──────── Exercise data ────────

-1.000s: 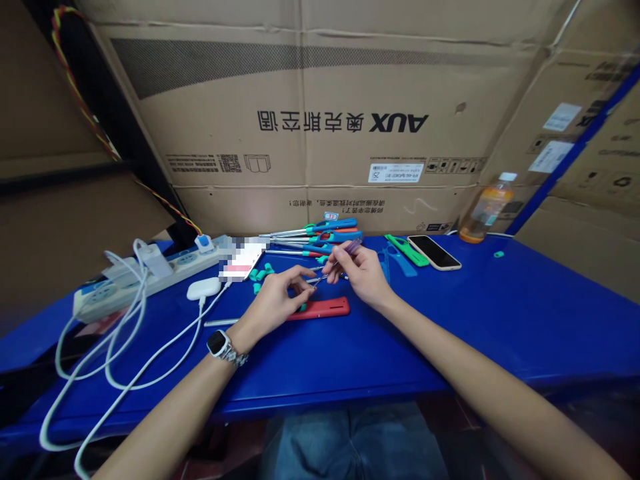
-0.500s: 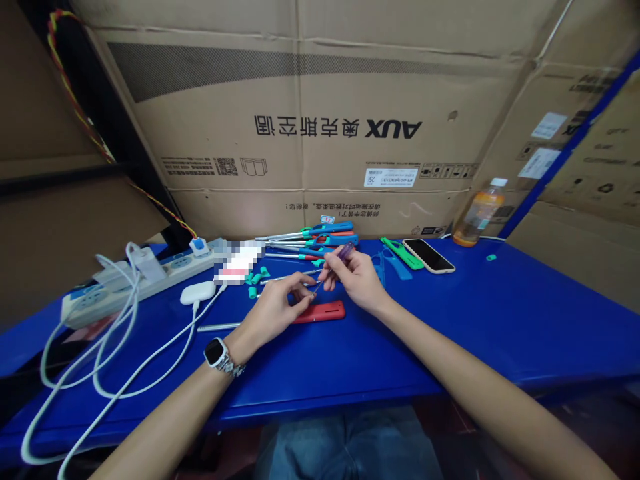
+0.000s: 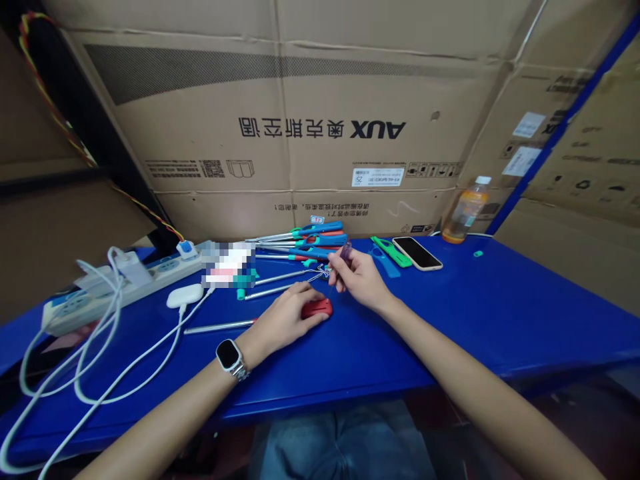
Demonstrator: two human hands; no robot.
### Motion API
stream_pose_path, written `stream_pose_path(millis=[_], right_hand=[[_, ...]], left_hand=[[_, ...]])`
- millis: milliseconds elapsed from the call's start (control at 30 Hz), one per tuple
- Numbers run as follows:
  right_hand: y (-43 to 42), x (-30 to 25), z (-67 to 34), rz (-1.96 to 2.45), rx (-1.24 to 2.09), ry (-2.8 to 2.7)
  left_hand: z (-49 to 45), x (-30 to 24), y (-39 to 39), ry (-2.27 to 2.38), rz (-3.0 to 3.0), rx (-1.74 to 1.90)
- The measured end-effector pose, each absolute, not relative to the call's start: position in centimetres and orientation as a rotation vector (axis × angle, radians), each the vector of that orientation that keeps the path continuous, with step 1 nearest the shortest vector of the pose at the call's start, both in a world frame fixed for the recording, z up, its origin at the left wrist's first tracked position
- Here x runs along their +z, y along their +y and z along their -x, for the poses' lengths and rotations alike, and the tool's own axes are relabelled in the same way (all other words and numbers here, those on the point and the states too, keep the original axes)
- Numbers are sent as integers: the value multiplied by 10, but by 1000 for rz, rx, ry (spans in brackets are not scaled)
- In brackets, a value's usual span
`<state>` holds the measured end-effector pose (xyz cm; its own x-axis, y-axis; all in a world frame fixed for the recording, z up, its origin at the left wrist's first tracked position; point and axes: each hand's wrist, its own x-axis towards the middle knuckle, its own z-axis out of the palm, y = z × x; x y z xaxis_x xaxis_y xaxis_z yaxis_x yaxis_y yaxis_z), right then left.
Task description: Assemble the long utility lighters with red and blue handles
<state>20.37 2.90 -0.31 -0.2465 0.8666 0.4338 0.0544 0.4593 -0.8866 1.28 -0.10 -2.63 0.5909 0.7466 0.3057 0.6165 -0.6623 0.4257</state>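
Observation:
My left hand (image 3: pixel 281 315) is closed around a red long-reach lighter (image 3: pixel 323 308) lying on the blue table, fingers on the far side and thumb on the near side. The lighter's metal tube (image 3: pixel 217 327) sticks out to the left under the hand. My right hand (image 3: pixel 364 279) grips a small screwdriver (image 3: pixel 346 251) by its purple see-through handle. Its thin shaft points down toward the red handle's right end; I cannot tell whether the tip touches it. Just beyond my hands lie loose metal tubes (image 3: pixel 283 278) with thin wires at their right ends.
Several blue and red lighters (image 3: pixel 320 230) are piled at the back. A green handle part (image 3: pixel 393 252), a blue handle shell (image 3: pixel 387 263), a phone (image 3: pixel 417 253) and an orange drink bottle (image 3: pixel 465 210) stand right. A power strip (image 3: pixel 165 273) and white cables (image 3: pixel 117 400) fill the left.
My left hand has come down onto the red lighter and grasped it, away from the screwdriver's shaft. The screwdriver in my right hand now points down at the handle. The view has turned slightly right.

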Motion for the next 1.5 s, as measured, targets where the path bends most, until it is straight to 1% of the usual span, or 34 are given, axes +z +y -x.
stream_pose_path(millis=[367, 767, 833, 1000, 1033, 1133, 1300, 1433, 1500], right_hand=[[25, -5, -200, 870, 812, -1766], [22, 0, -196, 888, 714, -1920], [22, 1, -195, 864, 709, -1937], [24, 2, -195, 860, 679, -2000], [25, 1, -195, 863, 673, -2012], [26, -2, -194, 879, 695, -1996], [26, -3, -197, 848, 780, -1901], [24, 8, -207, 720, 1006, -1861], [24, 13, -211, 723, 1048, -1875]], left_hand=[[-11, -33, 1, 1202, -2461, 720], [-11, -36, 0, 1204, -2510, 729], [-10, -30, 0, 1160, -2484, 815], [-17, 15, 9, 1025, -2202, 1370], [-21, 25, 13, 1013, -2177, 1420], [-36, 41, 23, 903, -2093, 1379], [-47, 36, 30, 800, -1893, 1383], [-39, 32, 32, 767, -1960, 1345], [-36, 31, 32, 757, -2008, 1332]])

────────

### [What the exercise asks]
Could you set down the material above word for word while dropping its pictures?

### [Answer to this problem]
-1.000s: 
-0.500s: 
+0.000s: 
Demonstrator: two human hands; no robot.
### Motion API
stream_pose_path, written `stream_pose_path(millis=[_], right_hand=[[_, ...]], left_hand=[[_, ...]])`
- millis: milliseconds elapsed from the call's start (control at 30 Hz), one per tuple
- Numbers run as follows:
  right_hand: y (-43 to 42), x (-30 to 25), z (-67 to 34), rz (-1.96 to 2.45), rx (-1.24 to 2.09), ry (-2.8 to 2.7)
  left_hand: z (-49 to 45), x (-30 to 24), y (-39 to 39), ry (-2.27 to 2.38), rz (-3.0 to 3.0), rx (-1.74 to 1.90)
- The measured end-effector pose, each absolute, not relative to the call's start: position in centimetres and orientation as a rotation vector (axis × angle, radians), each the vector of that orientation that keeps the path continuous, with step 1 nearest the shortest vector of the pose at the call's start, both in a world frame fixed for the recording, z up, its origin at the left wrist's first tracked position
- Here x runs along their +z, y along their +y and z along their -x, for the poses' lengths and rotations alike, and the tool's own axes are relabelled in the same way (all other words and numbers here, those on the point and the states too, keep the original axes)
- Numbers are sent as integers: the value multiplied by 10, but by 1000 for rz, rx, ry (spans in brackets are not scaled)
- In brackets, a value's usual span
`<state>` holds the measured end-effector pose (xyz cm; its own x-axis, y-axis; all in a world frame fixed for the recording, z up, its origin at the left wrist's first tracked position; point and axes: each hand's wrist, its own x-axis towards the middle knuckle, its own z-axis out of the palm, y = z × x; x y z xaxis_x xaxis_y xaxis_z yaxis_x yaxis_y yaxis_z), right then left.
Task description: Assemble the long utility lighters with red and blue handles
<state>20.37 2.90 -0.31 -0.2465 0.8666 0.4338 0.0544 0.4593 -0.8866 1.28 -0.10 -2.63 0.5909 0.7466 0.3057 0.6165 -0.6623 0.4257</state>
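Observation:
My left hand (image 3: pixel 281 315) is closed around a red long-reach lighter (image 3: pixel 323 308) lying on the blue table, fingers on the far side and thumb on the near side. The lighter's metal tube (image 3: pixel 217 327) sticks out to the left under the hand. My right hand (image 3: pixel 364 279) grips a small screwdriver (image 3: pixel 346 251) by its purple see-through handle. Its thin shaft points down toward the red handle's right end; I cannot tell whether the tip touches it. Just beyond my hands lie loose metal tubes (image 3: pixel 283 278) with thin wires at their right ends.
Several blue and red lighters (image 3: pixel 320 230) are piled at the back. A green handle part (image 3: pixel 393 252), a blue handle shell (image 3: pixel 387 263), a phone (image 3: pixel 417 253) and an orange drink bottle (image 3: pixel 465 210) stand right. A power strip (image 3: pixel 165 273) and white cables (image 3: pixel 117 400) fill the left.
My left hand has come down onto the red lighter and grasped it, away from the screwdriver's shaft. The screwdriver in my right hand now points down at the handle. The view has turned slightly right.
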
Motion for the next 1.5 s, as measured, targets where the path bends most, until it is straight to 1% of the usual span, or 34 are given, axes +z +y -x.
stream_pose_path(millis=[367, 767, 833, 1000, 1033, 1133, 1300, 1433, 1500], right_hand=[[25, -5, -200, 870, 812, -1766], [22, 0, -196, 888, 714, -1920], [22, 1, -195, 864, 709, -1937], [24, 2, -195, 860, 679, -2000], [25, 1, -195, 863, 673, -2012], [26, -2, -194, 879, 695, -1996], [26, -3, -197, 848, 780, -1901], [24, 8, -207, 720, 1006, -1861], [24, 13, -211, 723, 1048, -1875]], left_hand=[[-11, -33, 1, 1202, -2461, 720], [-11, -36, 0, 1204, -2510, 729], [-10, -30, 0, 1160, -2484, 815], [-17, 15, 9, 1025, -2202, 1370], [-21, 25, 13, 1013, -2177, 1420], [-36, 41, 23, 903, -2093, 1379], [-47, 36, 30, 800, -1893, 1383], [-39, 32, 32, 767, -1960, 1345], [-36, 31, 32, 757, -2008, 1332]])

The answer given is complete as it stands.